= WHAT IS BEING ASKED =
An identical copy of all the records is what the answer must contain.

[Records from a data collection]
* * * * *

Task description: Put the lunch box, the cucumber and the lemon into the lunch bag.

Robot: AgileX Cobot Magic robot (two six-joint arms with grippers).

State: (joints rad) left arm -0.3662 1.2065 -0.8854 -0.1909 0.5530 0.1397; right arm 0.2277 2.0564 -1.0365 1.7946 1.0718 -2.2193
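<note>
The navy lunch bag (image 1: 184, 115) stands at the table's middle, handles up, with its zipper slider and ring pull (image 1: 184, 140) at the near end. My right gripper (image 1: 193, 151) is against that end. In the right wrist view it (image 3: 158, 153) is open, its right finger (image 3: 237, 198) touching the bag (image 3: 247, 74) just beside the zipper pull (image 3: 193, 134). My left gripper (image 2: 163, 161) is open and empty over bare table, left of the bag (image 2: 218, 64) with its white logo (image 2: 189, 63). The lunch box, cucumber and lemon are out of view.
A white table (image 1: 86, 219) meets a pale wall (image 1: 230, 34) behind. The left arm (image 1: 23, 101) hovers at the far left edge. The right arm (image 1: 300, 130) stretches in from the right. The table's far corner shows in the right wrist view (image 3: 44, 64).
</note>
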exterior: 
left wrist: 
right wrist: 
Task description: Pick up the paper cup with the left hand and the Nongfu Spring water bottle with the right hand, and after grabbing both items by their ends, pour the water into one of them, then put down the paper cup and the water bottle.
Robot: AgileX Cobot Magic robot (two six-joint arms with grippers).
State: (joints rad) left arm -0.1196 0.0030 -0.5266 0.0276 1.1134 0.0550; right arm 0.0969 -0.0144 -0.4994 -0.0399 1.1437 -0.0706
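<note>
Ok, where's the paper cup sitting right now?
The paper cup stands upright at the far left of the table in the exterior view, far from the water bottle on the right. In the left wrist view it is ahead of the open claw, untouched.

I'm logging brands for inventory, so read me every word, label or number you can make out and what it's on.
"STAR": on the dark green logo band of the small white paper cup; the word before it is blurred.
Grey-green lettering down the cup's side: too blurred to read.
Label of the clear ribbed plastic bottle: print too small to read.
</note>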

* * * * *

= TASK RESULT =
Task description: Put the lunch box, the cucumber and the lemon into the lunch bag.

Robot: AgileX Cobot Magic robot (two six-joint arms with grippers).

State: (joints rad) left arm -0.3662 1.2065 -0.8854 -0.1909 0.5530 0.1397; right arm 0.2277 2.0564 -1.0365 1.7946 1.0718 -2.2193
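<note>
The navy lunch bag (image 1: 184, 115) stands at the table's middle, handles up, with its zipper slider and ring pull (image 1: 184, 140) at the near end. My right gripper (image 1: 193, 151) is against that end. In the right wrist view it (image 3: 158, 153) is open, its right finger (image 3: 237, 198) touching the bag (image 3: 247, 74) just beside the zipper pull (image 3: 193, 134). My left gripper (image 2: 163, 161) is open and empty over bare table, left of the bag (image 2: 218, 64) with its white logo (image 2: 189, 63). The lunch box, cucumber and lemon are out of view.
A white table (image 1: 86, 219) meets a pale wall (image 1: 230, 34) behind. The left arm (image 1: 23, 101) hovers at the far left edge. The right arm (image 1: 300, 130) stretches in from the right. The table's far corner shows in the right wrist view (image 3: 44, 64).
</note>
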exterior: 
left wrist: 
right wrist: 
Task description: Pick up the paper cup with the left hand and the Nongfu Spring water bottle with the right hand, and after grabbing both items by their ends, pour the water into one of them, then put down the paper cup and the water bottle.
Robot: AgileX Cobot Magic robot (two six-joint arms with grippers).
State: (joints rad) left arm -0.1196 0.0030 -0.5266 0.0276 1.1134 0.0550; right arm 0.0969 -0.0144 -0.4994 -0.0399 1.1437 -0.0706
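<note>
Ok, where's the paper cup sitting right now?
The paper cup stands upright at the far left of the table in the exterior view, far from the water bottle on the right. In the left wrist view it is ahead of the open claw, untouched.

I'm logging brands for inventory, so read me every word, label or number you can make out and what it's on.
"STAR": on the dark green logo band of the small white paper cup; the word before it is blurred.
Grey-green lettering down the cup's side: too blurred to read.
Label of the clear ribbed plastic bottle: print too small to read.
</note>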

With the answer given, the exercise is complete.